Twelve hours after Tehmina’s last message on the evening of March 7, she contacts me again. She’s told her parents about the violence she’s continued to endure and they’ve contacted the authorities and a lawyer. There is discussion about the need for a police escort when she goes to retrieve her belongings and a visitation schedule is worked out so that her husband will still have limited access to their newborn. Mina sends me a picture of her son and she is happy, almost giddy. She feels strong and brave and positive. She thanks me and tells me that I saved her. I tell her no; you saved yourself.

She messages me in the middle of the night. Reality is starting to settle in and her emotions are all over the map. This is not an uncommon reaction for victims of domestic violence to have at some point following their departure from their abusive relationship, although I didn’t expect her to boomerang so quickly. I don’t see the message until I get up early the next morning and I message her back immediately. I offer to send her a book, Lundy Bancroft’s Why Does He Do That? Inside The Minds of Angry and Controlling Men. I grab my own copy off of the bookshelf in my bedroom; I had to special order my copy and there’s no time to do the same for her. She needs the book more than I do. I stuff it into a padded mailer while she’s messaging me an address. My hope is that she will see herself and her husband in the pages of Mr. Bancroft’s book and realize that (A) She is not alone and that (B) Her situation is one that is unlikely to change and that no matter how she feels at any given moment, the right thing to do is stay the course and keep herself safe.

The next few days are chaotic. Highs like being able to go and retrieve her personal belongings and getting a call back on a job interview are intermingled with the stress of a husband who continues to call and text – screaming and calling her names one minute, pleading for her forgiveness and asking her to come back the next. He uses guilt and threats, tears and cajoling. The two of them are on a collision course of emotion. Her husband’s uncles schedule a time to meet with her at her parents home in order to speak with her about the allegations she is leveling against him. Though I’m terrified for her, Mina assures me that this is customary in her country and that they’re not going to show up and simply drag her off.

Mina’s fragile emotions and the stifling pressure of living back at home with her family and a newborn get the best of her; when the uncles finally arrive she agrees to cease divorce proceedings and go back to her husband if he agrees to rent her a home of their own. She wants to believe that privacy will help to solve “their issues”. The uncles refuse her and leave. Hours later her husband refuses her, as well, though he is now acutely aware that she’s accidentally opened her heart to him again. I imagine that this fissure in her resolve is exactly what he’s been waiting for.

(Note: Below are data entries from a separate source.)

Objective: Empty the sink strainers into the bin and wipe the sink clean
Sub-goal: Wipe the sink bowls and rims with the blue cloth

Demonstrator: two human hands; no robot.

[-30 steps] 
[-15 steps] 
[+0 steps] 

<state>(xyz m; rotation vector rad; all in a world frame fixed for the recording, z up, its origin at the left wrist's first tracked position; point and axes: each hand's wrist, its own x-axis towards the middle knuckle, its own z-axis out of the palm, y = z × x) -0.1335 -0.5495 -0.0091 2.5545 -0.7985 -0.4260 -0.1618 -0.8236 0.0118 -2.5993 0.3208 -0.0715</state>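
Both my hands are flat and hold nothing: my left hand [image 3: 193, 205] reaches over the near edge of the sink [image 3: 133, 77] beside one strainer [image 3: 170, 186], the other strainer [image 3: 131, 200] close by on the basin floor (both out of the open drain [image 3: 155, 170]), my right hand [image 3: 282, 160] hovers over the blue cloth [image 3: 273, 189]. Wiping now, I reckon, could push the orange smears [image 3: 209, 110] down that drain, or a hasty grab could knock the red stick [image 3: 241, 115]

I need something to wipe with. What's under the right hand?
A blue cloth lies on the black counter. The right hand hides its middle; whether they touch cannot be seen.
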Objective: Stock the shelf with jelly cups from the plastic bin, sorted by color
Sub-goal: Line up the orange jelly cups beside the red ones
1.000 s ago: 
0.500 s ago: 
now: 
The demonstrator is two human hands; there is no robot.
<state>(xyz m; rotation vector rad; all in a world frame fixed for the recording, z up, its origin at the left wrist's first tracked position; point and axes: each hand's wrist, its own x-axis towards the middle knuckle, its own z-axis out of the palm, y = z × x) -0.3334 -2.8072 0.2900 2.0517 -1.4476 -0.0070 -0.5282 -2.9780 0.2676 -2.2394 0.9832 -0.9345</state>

In the days that follow, Mina and I message daily. She talks and I listen. I try and dispel the myths about domestic violence that she holds on to like a security blanket. I tell her about my own experience as well as what I know about the experience of the woman that I dedicated Leaving Dorian to. I tell her that she’s beautiful and capable and strong and amazing. I tell her that she’s a good mama for keeping her son safe and for trying to show him a different way. I say everything I can think of to lift her up and keep her thoughts on track, but I can feel her spirit slipping. I know that if I can sense her confusion and indecision an ocean away, her husband’s got to know that she’s only a motion away from stepping one foot back in the door. He continues to call and message her, then back off and let her miss him. I tell her that he is playing her just like every batterer has ever played their victim throughout the course of history My own soothing words have given way to tough love and I find myself being supportive but stern. Mina waffles; there are strong moments and weak moments and her exhaustion and fear of the unknown are tempering her hope for the future.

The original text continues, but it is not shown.